The encryption algorithm is used in a mode that includes a form of block chaining, as well as an integrity code (MAC). As a first choice, we might think of AES-GCM. When AEAD forms are used, they incorporate the second-phase hash data as associated data (meaning that the database key will be included in the integrity code, not just the encrypted value data). Thanks to the MAC, it would even be possible to handle clashes, when a database can serve multiple values for the same key. This may offer yet another place to serve privacy in a future release, by shortening the number of bits stored for database keys.

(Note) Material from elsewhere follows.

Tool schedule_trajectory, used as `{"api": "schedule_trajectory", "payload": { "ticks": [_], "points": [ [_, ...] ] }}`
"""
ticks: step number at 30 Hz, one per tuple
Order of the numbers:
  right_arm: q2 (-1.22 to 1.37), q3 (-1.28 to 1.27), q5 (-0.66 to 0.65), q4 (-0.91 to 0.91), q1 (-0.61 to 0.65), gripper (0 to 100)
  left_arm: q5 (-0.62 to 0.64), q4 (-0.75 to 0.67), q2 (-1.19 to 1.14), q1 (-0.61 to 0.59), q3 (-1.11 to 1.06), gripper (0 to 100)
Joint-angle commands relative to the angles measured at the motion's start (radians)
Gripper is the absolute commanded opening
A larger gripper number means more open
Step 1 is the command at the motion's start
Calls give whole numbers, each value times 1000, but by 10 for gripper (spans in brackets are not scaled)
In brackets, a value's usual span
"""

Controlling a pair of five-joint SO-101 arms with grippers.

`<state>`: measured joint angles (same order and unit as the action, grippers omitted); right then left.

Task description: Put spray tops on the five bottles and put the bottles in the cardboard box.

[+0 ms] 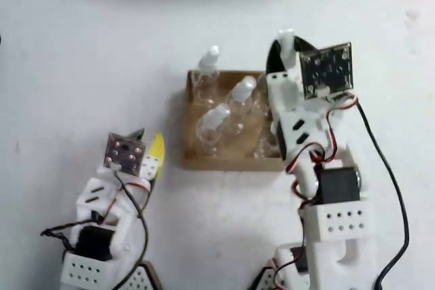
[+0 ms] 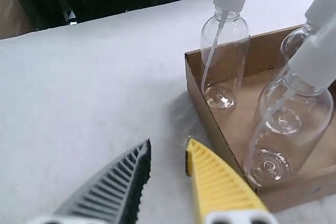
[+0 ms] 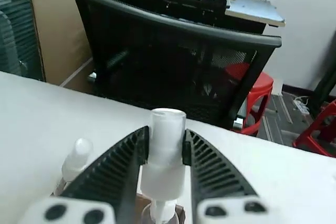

The value as stored in the database may be preceded with a 32-bit code to identify the source. The identities would be locally assigned, and they can be used to remove all entries from the database that originated with a particular peer. This field is there to help with sudden breakages, but would not normally be of any use. When we move our projects into our third phase of ServiceHub we will need to deal with services hosting sites with input from a multitude of upstream providers, and we will then be glad to have added this field.

Resource Access ACL

The user defines a Resource ACL as a mapping of domain names or patterns to access rights like Read and Create. For each of the access rights, he specifies a list of DoNAI Selectors which permits the use of wild cards. Unlike for Communcation ACLs, the Resource ACL does not distinguish just a black list and white list, but instead a more subtle assignment of an access right that can range from ultimately powerful to humbly disempowered.

Resources are a bit more specific to the service at hand. In fact, we distinguish resources (which are a generic, static concept) and resource instances (which are individual occurrences of the generic concept, created anytime desired). Think of a software package as being tied to a resource, and domains or perhaps user accounts as its accessible data sections. The actual choices are made for individual resources. In general, something should define a resource if it is not a user and if it requires its own ACL. Instances are a second level that avoid one software bundle from claiming large numbers of identities to distinguish what it considers its instances. This is vague, because it is an abstract concept for the design of to-be-built (external) service implementations.

Where the Communication ACL ranges over all protocols in a similar manner, this is not the case with the Resource ACL. Resources for web and mail are different, even for the same user. Resource instances of two users are normally different, even when running on the same server.

Resources are 128-bit identities, which may be textually represented as a UUID. Resource instances are 128-bit identites, which too may be represented in textual form as a UUID, but it should be considered that a resource instance is always mentioned as a further refinement on top of a resource, so it is actually a 256-bit identity with a representation like two UUIDs with, say, a dash between them.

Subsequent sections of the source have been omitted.